Set out the listing word for word. End with the line that contains "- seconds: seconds".
*** Opening of Dataset excerpt ***
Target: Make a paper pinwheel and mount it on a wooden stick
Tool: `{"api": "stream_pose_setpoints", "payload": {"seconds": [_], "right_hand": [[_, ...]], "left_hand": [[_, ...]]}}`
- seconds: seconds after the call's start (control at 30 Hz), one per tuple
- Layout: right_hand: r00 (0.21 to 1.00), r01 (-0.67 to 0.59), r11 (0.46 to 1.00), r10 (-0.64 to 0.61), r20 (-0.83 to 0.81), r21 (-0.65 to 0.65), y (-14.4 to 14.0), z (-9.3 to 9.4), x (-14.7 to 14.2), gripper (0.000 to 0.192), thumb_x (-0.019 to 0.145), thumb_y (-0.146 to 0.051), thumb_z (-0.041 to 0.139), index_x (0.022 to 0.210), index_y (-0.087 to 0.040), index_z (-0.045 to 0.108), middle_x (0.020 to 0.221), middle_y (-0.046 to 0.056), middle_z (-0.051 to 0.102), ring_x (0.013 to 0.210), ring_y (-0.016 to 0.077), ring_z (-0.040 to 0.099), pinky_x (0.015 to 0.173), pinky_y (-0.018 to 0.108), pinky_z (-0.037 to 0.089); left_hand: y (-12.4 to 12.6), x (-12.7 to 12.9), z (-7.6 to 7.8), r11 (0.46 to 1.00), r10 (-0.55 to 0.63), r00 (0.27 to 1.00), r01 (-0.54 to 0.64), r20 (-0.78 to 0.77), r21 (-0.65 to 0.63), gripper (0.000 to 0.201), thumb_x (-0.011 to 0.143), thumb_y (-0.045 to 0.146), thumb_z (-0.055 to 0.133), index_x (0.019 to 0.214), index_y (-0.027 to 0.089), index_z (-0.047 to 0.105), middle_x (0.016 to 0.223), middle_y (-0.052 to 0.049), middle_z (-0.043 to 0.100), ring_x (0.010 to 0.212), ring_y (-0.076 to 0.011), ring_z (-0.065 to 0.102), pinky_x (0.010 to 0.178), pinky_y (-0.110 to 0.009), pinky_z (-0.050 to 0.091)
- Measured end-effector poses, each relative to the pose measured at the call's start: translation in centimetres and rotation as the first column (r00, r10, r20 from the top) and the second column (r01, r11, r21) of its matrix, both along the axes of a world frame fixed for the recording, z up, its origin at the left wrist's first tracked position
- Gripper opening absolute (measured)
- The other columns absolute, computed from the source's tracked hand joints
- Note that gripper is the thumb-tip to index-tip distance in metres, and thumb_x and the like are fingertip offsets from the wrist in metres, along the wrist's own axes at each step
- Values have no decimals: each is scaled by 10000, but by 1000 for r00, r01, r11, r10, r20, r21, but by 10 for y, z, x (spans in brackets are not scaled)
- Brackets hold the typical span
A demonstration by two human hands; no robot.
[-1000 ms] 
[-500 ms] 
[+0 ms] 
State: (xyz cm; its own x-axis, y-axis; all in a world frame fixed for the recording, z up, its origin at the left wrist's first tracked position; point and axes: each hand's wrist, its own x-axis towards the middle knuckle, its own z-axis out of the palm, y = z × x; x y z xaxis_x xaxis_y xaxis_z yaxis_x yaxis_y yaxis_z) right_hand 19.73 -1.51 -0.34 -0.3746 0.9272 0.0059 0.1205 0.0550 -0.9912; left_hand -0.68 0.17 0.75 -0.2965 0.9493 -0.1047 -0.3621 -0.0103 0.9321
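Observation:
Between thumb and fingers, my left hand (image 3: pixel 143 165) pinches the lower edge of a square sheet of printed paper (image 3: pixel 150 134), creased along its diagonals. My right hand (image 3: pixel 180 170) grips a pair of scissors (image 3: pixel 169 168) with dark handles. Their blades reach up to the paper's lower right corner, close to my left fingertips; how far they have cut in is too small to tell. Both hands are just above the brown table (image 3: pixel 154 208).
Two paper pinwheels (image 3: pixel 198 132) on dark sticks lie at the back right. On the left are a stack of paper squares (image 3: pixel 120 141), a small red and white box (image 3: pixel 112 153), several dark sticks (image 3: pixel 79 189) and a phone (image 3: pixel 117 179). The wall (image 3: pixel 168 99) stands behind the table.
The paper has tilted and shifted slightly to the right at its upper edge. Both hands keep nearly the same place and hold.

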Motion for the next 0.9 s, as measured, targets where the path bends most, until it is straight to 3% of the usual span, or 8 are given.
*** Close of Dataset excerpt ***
### Answer for the task
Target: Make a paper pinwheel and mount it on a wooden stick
Tool: `{"api": "stream_pose_setpoints", "payload": {"seconds": [_], "right_hand": [[_, ...]], "left_hand": [[_, ...]]}}`
- seconds: seconds after the call's start (control at 30 Hz), one per tuple

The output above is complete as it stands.